■ ABOUT THIS TASK ■
Your response should contain only the lines running from the top of the data below through the line with "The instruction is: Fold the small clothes", both included. Pictures must be omitted.

*** Opening of SOURCE MATERIAL ***

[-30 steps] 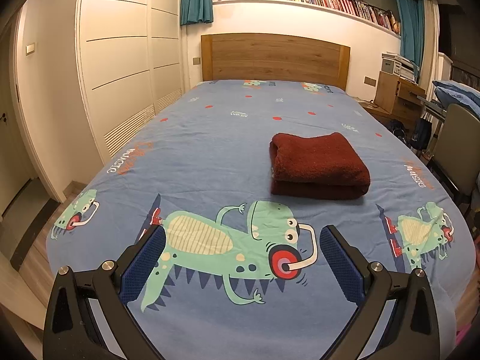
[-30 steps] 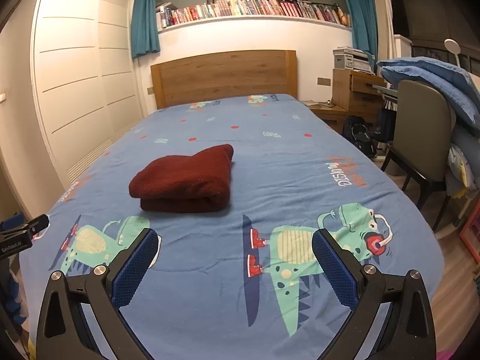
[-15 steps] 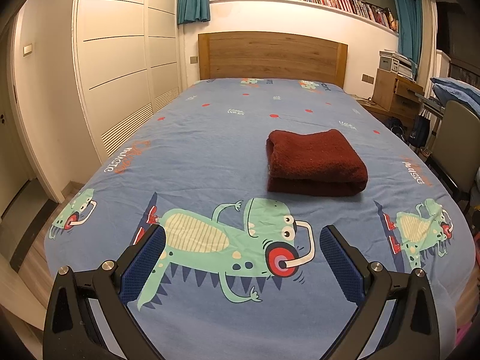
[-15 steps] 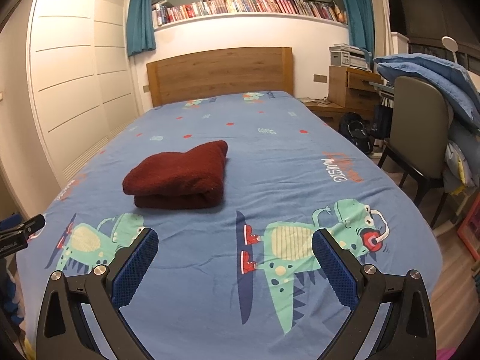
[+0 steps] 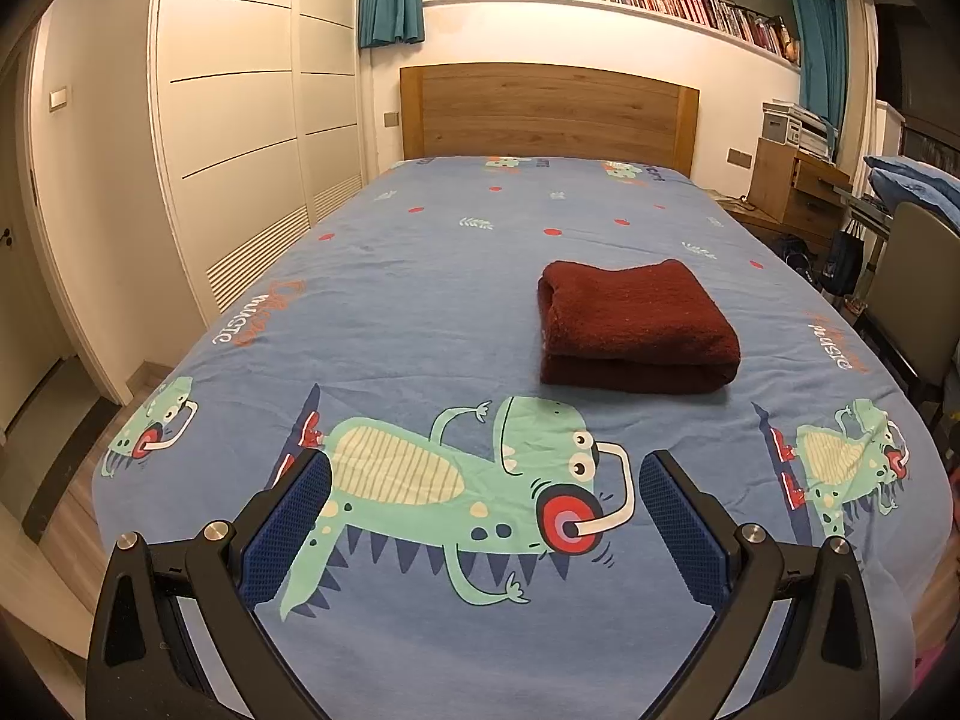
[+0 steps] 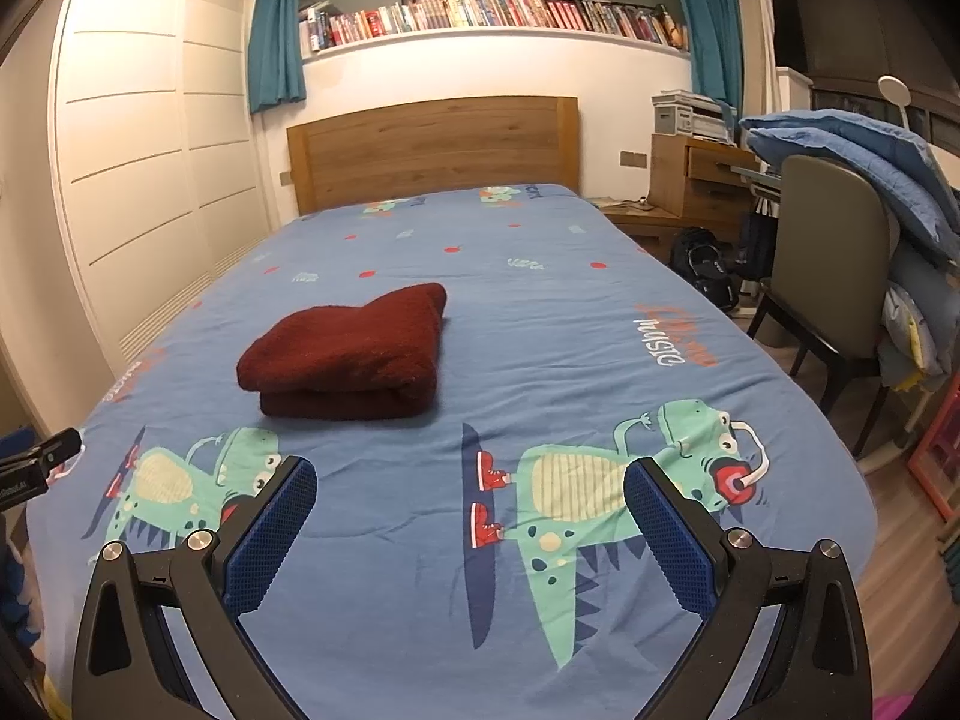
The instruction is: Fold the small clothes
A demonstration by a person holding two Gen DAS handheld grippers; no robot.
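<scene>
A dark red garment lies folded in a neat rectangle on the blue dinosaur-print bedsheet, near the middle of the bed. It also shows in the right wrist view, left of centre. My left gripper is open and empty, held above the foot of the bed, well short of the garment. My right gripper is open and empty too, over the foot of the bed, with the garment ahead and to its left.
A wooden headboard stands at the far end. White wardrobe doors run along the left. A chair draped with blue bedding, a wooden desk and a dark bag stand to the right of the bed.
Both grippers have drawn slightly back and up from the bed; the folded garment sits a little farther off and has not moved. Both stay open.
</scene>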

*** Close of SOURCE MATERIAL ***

■ ANSWER SPACE ■
[-30 steps] 
[-30 steps] 
[-15 steps] 
[-15 steps] 
[+0 steps] 
[+0 steps] 
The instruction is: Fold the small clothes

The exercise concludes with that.